▸ Exercise objective
Return the listing that follows, word for word.

▸ Raw data
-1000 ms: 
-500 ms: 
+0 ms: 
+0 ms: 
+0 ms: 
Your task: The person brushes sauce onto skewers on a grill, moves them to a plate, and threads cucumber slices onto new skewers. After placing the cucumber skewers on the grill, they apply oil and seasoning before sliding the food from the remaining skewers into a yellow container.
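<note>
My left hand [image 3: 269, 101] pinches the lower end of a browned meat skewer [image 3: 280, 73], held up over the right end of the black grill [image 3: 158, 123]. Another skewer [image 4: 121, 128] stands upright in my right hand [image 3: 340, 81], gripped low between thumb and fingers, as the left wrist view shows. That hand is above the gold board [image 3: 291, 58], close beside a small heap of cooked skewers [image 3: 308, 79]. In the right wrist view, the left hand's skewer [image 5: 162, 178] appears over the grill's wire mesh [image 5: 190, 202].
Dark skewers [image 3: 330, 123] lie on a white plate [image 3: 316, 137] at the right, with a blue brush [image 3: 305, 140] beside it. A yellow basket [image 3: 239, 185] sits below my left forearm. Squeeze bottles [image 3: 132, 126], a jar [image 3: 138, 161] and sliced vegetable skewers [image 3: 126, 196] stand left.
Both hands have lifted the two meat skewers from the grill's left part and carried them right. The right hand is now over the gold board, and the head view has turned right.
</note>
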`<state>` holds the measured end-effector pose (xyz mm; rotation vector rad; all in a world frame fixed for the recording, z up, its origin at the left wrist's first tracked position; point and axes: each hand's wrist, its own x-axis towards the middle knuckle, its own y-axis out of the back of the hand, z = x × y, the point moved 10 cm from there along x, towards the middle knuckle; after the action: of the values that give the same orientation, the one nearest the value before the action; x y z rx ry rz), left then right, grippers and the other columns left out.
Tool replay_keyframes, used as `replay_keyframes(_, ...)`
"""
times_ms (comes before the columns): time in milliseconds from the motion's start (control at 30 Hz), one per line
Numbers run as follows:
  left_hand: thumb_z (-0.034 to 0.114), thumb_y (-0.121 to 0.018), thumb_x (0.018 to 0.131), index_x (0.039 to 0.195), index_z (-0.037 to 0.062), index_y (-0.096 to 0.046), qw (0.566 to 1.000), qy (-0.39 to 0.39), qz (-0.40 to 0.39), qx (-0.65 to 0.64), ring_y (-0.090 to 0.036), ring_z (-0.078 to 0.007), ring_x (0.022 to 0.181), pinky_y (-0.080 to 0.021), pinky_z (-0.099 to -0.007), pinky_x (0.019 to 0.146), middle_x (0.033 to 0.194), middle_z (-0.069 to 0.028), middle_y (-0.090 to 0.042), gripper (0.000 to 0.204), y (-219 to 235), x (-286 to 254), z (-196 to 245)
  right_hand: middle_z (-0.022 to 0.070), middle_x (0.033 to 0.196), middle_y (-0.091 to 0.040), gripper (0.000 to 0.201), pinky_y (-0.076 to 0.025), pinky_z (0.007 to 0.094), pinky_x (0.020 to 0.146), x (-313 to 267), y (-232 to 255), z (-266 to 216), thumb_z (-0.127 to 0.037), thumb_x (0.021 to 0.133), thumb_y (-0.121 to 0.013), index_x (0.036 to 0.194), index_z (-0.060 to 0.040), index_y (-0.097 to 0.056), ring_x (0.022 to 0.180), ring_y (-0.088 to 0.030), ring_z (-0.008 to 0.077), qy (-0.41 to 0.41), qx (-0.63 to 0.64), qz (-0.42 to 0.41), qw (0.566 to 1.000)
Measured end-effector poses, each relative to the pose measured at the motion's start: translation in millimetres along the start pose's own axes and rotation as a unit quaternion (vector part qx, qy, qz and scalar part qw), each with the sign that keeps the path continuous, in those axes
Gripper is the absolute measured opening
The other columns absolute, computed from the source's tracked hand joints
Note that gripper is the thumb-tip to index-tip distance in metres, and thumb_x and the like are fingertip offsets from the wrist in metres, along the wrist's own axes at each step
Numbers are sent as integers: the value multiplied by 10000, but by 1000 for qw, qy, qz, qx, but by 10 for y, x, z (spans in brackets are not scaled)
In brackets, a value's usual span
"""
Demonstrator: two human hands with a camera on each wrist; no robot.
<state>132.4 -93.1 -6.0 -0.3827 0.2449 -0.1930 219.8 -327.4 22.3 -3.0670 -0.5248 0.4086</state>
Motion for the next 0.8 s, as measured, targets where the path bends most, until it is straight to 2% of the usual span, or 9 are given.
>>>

▸ Exercise answer
-1000 ms: 
-500 ms: 
+0 ms: 
+0 ms: 
+0 ms: 
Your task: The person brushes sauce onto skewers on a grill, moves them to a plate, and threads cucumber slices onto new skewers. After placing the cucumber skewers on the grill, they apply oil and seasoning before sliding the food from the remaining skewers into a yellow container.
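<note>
My left hand [image 3: 269, 101] pinches the lower end of a browned meat skewer [image 3: 280, 73], held up over the right end of the black grill [image 3: 158, 123]. Another skewer [image 4: 121, 128] stands upright in my right hand [image 3: 340, 81], gripped low between thumb and fingers, as the left wrist view shows. That hand is above the gold board [image 3: 291, 58], close beside a small heap of cooked skewers [image 3: 308, 79]. In the right wrist view, the left hand's skewer [image 5: 162, 178] appears over the grill's wire mesh [image 5: 190, 202].
Dark skewers [image 3: 330, 123] lie on a white plate [image 3: 316, 137] at the right, with a blue brush [image 3: 305, 140] beside it. A yellow basket [image 3: 239, 185] sits below my left forearm. Squeeze bottles [image 3: 132, 126], a jar [image 3: 138, 161] and sliced vegetable skewers [image 3: 126, 196] stand left.
Both hands have lifted the two meat skewers from the grill's left part and carried them right. The right hand is now over the gold board, and the head view has turned right.
</note>
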`<state>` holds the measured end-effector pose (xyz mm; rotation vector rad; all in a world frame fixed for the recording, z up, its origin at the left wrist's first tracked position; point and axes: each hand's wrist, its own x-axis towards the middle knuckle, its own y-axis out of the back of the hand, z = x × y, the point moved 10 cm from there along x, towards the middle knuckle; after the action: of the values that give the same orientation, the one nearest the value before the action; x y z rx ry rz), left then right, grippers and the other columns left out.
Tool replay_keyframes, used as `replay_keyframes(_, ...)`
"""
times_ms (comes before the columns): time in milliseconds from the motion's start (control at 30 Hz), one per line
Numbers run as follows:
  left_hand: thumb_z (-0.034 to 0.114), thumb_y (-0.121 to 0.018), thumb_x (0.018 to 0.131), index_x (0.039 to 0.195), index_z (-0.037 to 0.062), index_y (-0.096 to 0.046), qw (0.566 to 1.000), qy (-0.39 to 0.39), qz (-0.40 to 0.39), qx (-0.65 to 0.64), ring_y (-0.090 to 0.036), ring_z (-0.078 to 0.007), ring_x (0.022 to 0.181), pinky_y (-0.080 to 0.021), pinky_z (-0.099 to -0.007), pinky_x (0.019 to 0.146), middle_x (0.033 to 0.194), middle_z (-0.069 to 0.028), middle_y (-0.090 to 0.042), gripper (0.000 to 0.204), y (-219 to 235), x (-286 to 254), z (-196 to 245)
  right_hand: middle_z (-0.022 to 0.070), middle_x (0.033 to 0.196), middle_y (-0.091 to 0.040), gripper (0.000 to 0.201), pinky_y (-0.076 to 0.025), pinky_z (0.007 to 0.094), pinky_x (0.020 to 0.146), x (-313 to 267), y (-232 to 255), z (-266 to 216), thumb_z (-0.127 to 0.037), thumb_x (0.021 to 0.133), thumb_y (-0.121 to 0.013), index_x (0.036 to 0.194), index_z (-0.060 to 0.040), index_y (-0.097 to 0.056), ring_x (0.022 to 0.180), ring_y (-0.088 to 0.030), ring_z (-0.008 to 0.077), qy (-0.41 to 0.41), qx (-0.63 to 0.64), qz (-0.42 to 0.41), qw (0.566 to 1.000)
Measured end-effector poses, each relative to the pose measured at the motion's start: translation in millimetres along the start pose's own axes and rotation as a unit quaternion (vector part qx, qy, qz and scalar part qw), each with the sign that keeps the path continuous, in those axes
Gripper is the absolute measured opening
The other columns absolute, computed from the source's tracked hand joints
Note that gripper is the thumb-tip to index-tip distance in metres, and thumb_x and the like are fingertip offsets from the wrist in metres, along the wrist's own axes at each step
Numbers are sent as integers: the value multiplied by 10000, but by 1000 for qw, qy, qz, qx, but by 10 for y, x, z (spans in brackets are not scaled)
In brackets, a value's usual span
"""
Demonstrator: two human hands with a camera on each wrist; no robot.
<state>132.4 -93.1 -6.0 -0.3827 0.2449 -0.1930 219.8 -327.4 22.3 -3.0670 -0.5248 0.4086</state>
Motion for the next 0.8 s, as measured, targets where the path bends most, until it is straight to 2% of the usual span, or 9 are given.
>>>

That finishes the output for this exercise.